A OMS distingue quatro grupos de neoplasias mieloides: NMP, SMD, LMA e NMP/SMD. Entre as NM, diversas condições têm seu diagnóstico baseado na identificação de determinadas mutações, como a leucemia mieloide crônica e a translocação BCR-ABL1, a NMP positiva para JAK2, a trombocitemia essencial com a mutação no CALR ou no MPL e a mielofibrose primária com JAK2, CALR ou MPL mutados. Contudo, muitas das NMP não apresentam alterações genéticas características, mas exibem mutações em genes promotores de crescimento (ex.: CBL, CSF3R, GATA1, KRAS, NRAS) ou em outros genes reguladores (ex.: ASXL1, EZH2, TET2). A detecção de anormalidades nesses genes auxilia o diagnóstico e a classificação das NMP em pacientes que não possuem a translocação BCR-ABL1 nem JAK2, CALR e MPL mutados.

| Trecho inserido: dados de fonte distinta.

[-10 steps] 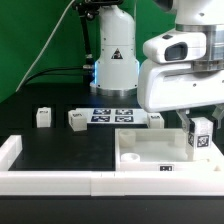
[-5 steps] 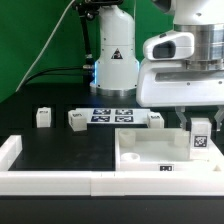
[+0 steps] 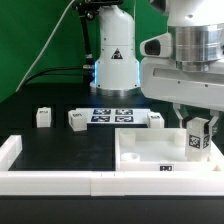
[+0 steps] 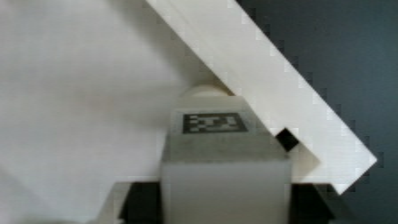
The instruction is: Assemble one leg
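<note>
Black table [image 3: 70, 150], claw [image 3: 196, 128] clamping leg [image 3: 197, 139] above panel [image 3: 150, 150].

Words or numbers: none can be read in either view.
Robot base [image 3: 116, 62]: a black triangle sign with a small mark inside; the mark is too small to make out.
Marker board [image 3: 118, 116]: black-and-white square tags, just patterns, no letters.
Held leg [image 3: 198, 137]: one square black-and-white tag on its face; the wrist view shows the same tag [image 4: 217, 122] close up, only blocky shapes.
Loose legs on the table [image 3: 42, 117] [image 3: 78, 118] [image 3: 157, 119]: small tags too, too small to read.
Big white panel [image 3: 140, 157]: a tiny dark tag [image 3: 166, 168] on its front edge, too small to read.
</note>
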Controlling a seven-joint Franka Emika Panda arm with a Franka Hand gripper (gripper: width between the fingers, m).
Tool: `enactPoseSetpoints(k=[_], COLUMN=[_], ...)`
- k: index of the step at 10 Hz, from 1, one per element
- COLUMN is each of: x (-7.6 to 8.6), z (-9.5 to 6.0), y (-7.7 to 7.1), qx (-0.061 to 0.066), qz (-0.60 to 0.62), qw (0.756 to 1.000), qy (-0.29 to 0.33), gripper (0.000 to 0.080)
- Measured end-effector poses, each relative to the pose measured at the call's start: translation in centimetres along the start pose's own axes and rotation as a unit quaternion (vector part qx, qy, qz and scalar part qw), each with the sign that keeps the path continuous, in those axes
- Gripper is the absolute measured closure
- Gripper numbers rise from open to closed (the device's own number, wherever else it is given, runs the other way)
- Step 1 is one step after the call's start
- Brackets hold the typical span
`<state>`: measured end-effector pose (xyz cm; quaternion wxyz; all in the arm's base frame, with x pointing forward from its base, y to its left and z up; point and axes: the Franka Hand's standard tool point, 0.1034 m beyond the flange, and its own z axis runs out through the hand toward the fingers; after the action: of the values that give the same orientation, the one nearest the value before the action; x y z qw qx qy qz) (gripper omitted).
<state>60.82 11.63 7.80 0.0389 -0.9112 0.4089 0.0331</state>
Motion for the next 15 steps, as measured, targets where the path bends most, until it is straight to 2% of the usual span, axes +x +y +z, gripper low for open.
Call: enactPoseSetpoints(k=[4, 6, 7, 8, 9, 10, 12, 15], x=[-0.3, -0.4, -0.4, -0.5, -0.7, -0.8, -0.9, -0.1], z=[0.0, 0.1, 0.1, 0.1, 0.0, -0.1, 0.0, 0.2], y=[-0.2, -0.2, -0.2, -0.4, -0.6, -0.7, -0.9, -1.0], qx=[0.005, 0.005, 0.005, 0.005, 0.005, 0.004, -0.002, -0.006], qz=[0.225, 0.243, 0.213, 0.2, 0.142, 0.046, -0.094, -0.288], qw=[0.974, 0.97, 0.977, 0.98, 0.99, 0.999, 0.996, 0.958], qy=[-0.009, -0.011, -0.01, -0.011, -0.009, -0.005, 0.002, 0.006], gripper=[0.0506, 0.0501, 0.0292, 0.0292, 0.018, 0.0159, 0.0151, 0.0151])
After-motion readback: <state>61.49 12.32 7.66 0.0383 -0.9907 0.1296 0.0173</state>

Para as SMD, a análise de mutação em outros genes pode colaborar para o diagnóstico da doença em estágios precoces. Algumas formas avançadas de SMD cursam com número aumentado de blastos no sangue periférico e na medula óssea e tendem a ter alterações cromossômicas características, que direcionam o diagnóstico. Contudo, formas precoces de SMD, como a citopenia refratária com displasia de unilinhagem, com frequência não contêm uma aberração cromossômica identificável. Nesse contexto, vários estudos destacam a utilidade do teste na identificação de mutações para estabelecer o diagnóstico de SMD, pois permite detectar algumas das alterações mais precocemente observadas em tal conjunto de doenças, como as mutações nos genes ASXL1, DMNT3A, EZH2, RUNX1, SF3B1, SRSF2, TET2, U2AF1 e ZRSR2. Como se não bastasse, diversos genes também possuem relevância devido às implicações prognósticas.

Já na LMA, o painel permite a detecção de mutações nos genes NPM1 e CEBPA, além da duplicação parcial em tandem do MLL, utilizadas na classificação dos casos com cariótipo normal. Ademais, o exame é útil para identificar alterações em genes associados a fatores prognósticos da neoplasia, incluindo mutações em ASXL1, FLT3, KIT, RUNX1, TET2 e TP53. A alta sensibilidade e a precisão analítica do sequenciamento de nova geração possibilitam igualmente o monitoramento molecular da LMA durante o tratamento.